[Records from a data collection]
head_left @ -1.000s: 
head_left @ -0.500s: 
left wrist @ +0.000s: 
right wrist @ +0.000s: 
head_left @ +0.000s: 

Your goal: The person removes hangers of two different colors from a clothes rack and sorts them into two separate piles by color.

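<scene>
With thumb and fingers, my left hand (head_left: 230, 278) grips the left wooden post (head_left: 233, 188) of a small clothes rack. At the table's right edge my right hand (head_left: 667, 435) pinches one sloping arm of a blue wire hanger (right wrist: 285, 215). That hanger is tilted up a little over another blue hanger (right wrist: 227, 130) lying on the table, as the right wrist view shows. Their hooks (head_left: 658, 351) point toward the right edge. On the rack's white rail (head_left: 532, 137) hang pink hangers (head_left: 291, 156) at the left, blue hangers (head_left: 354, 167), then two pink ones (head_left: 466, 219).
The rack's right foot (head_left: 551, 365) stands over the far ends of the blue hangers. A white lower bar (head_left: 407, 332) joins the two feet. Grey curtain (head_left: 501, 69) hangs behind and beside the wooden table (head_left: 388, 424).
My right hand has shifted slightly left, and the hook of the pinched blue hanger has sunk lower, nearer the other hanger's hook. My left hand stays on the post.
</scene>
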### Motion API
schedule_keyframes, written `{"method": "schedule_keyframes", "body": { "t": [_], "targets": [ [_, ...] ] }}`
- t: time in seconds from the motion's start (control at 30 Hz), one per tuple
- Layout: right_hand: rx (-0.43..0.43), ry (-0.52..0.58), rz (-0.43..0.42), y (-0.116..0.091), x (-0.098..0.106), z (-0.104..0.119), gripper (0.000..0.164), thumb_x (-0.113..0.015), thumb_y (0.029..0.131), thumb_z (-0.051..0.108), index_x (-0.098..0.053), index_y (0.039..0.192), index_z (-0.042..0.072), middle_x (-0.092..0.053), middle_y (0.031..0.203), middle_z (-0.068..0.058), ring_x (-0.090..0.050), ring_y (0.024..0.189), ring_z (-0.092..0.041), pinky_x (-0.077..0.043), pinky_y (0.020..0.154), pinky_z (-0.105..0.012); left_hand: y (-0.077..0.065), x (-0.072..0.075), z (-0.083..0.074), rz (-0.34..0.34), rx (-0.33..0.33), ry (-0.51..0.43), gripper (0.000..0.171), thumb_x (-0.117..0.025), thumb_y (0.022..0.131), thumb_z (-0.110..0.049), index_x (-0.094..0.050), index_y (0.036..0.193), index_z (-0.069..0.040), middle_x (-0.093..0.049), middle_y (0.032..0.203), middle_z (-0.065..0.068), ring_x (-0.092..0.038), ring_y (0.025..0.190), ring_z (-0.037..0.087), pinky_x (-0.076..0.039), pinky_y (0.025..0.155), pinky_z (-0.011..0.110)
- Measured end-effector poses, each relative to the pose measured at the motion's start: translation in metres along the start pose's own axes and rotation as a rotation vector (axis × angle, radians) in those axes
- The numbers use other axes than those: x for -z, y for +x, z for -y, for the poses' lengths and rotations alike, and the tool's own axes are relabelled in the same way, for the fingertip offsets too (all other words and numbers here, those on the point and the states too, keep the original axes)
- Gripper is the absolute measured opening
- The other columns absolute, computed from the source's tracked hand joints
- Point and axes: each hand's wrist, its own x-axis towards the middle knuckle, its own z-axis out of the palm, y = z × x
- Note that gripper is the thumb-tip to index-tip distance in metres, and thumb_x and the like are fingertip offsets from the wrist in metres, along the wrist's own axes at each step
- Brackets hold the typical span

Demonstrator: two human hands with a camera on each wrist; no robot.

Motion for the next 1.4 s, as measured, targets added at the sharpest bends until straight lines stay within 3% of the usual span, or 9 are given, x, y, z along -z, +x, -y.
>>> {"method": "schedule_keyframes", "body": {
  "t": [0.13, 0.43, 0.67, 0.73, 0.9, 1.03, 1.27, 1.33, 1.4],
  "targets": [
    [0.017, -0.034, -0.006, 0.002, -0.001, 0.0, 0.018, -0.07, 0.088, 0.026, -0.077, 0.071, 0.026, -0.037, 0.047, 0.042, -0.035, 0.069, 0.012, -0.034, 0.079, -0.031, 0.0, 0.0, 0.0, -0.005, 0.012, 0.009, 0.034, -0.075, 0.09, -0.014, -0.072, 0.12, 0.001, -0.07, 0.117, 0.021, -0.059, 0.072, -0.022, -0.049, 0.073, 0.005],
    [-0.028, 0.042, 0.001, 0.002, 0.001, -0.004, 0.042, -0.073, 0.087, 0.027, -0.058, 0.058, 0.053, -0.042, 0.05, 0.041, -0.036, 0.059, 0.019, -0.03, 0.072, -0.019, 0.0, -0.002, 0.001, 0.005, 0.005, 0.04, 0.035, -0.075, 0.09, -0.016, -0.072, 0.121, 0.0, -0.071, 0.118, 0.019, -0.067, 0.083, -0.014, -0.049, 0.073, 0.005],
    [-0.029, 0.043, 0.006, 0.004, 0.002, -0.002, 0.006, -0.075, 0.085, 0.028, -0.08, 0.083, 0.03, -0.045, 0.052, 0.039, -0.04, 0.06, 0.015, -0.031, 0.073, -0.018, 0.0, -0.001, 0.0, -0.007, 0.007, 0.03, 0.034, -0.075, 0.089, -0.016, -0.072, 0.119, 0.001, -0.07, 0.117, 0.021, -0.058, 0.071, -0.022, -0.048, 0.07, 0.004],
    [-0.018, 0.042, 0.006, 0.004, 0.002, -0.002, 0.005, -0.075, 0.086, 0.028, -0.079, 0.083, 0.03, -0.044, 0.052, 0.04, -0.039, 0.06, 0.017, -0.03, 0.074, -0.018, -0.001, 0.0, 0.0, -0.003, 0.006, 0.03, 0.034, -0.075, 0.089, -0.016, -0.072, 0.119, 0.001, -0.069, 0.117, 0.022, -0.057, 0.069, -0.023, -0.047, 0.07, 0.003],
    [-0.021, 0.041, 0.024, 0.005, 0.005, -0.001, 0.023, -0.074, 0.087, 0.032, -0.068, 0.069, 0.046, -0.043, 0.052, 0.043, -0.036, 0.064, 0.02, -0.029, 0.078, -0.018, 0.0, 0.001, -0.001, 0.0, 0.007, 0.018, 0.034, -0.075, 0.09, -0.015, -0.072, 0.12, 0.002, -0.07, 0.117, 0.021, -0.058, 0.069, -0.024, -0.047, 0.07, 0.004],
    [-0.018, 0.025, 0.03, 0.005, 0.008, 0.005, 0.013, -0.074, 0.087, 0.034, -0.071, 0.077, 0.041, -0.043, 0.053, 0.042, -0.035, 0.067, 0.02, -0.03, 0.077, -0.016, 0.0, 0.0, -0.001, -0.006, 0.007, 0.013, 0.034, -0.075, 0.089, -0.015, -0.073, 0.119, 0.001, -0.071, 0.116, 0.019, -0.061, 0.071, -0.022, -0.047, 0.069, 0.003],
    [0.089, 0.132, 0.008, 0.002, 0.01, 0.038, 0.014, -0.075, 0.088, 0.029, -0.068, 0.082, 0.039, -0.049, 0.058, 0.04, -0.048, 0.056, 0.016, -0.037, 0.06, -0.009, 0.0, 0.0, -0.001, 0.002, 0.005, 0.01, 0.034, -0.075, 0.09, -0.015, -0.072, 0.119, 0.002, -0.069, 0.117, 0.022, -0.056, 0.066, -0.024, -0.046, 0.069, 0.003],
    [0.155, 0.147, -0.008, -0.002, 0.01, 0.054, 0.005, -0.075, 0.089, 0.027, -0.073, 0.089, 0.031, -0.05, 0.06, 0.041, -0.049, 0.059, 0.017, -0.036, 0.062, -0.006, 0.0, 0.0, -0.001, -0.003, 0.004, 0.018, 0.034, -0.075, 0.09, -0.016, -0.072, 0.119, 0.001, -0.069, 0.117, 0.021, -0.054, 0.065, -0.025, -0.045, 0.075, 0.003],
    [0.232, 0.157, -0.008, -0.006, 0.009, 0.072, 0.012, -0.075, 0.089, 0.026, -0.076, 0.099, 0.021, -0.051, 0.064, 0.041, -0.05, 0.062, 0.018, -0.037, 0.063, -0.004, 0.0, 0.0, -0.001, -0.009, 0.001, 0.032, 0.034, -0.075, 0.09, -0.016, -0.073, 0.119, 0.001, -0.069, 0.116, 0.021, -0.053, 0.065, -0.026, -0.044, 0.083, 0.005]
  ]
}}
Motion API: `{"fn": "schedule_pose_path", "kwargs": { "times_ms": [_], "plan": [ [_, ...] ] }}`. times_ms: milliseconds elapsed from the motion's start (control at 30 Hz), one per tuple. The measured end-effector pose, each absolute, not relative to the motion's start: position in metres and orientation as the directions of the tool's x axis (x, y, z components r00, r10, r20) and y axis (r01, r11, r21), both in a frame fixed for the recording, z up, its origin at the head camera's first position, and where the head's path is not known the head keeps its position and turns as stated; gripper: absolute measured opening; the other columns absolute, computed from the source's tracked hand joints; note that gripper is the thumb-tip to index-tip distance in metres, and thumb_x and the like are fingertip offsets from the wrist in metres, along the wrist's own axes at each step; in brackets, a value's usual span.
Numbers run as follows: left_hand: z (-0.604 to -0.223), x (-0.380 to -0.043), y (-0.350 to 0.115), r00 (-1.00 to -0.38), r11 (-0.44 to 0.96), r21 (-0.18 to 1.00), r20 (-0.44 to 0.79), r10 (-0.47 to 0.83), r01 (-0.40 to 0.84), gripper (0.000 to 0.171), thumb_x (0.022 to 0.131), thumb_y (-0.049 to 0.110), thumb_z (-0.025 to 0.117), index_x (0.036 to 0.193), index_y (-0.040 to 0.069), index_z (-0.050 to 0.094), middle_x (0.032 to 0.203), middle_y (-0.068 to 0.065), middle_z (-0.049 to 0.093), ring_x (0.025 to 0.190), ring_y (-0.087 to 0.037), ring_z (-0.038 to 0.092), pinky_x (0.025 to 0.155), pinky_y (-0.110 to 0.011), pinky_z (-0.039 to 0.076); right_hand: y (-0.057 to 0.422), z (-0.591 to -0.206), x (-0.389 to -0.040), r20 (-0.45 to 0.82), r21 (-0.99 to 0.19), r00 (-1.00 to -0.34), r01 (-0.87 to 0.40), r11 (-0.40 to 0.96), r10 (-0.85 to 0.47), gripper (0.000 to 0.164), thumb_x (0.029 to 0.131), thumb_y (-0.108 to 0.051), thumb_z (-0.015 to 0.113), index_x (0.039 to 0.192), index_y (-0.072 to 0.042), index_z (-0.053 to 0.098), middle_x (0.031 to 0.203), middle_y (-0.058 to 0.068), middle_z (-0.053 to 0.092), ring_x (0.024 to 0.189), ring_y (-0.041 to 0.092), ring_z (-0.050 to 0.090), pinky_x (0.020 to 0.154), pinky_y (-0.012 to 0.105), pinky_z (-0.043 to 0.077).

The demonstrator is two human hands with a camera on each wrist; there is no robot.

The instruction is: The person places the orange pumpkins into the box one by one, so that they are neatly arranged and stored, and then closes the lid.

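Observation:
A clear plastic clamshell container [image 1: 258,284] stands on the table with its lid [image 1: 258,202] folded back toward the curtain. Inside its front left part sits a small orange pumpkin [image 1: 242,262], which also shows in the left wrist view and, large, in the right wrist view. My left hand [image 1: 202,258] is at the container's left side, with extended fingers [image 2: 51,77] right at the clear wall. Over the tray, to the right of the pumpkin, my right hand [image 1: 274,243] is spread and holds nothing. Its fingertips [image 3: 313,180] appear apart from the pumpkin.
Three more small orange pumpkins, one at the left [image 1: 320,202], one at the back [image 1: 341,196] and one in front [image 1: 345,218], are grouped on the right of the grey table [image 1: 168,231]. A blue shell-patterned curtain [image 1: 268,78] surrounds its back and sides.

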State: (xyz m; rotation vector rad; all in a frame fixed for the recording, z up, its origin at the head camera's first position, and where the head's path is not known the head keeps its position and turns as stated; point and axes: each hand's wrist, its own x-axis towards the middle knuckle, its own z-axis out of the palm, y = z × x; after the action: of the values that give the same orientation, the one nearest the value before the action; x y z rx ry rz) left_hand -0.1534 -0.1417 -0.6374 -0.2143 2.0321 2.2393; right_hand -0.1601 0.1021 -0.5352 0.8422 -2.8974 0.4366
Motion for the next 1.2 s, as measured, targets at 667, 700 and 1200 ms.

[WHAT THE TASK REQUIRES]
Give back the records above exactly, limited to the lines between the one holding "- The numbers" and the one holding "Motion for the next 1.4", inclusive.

[EXPECTED OUTPUT]
- The numbers use other axes than those: x for -z, y for +x, z for -y, for the poses' lengths and rotations alike, and the tool's own axes are relabelled in the same way, for the fingertip offsets too (all other words and numbers here, those on the point and the states too, keep the original axes)
- Gripper is the absolute measured opening
- The other columns absolute, computed from the source's tracked hand joints
- Point and axes: each hand's wrist, its own x-axis towards the middle knuckle, its own z-axis out of the palm, y = z × x
- Note that gripper is the thumb-tip to index-tip distance in metres, and thumb_x and the like are fingertip offsets from the wrist in metres, along the wrist's own axes at each step
- Brackets hold the typical span

Demonstrator: two human hands with a camera on each wrist; no robot.

Motion for the next 1.4 s, as measured, targets added at the sharpest bends until straight lines stay within 3% of the usual span, or 9 are given, x, y, z along -z, +x, -y.

Nothing more belongs to the answer.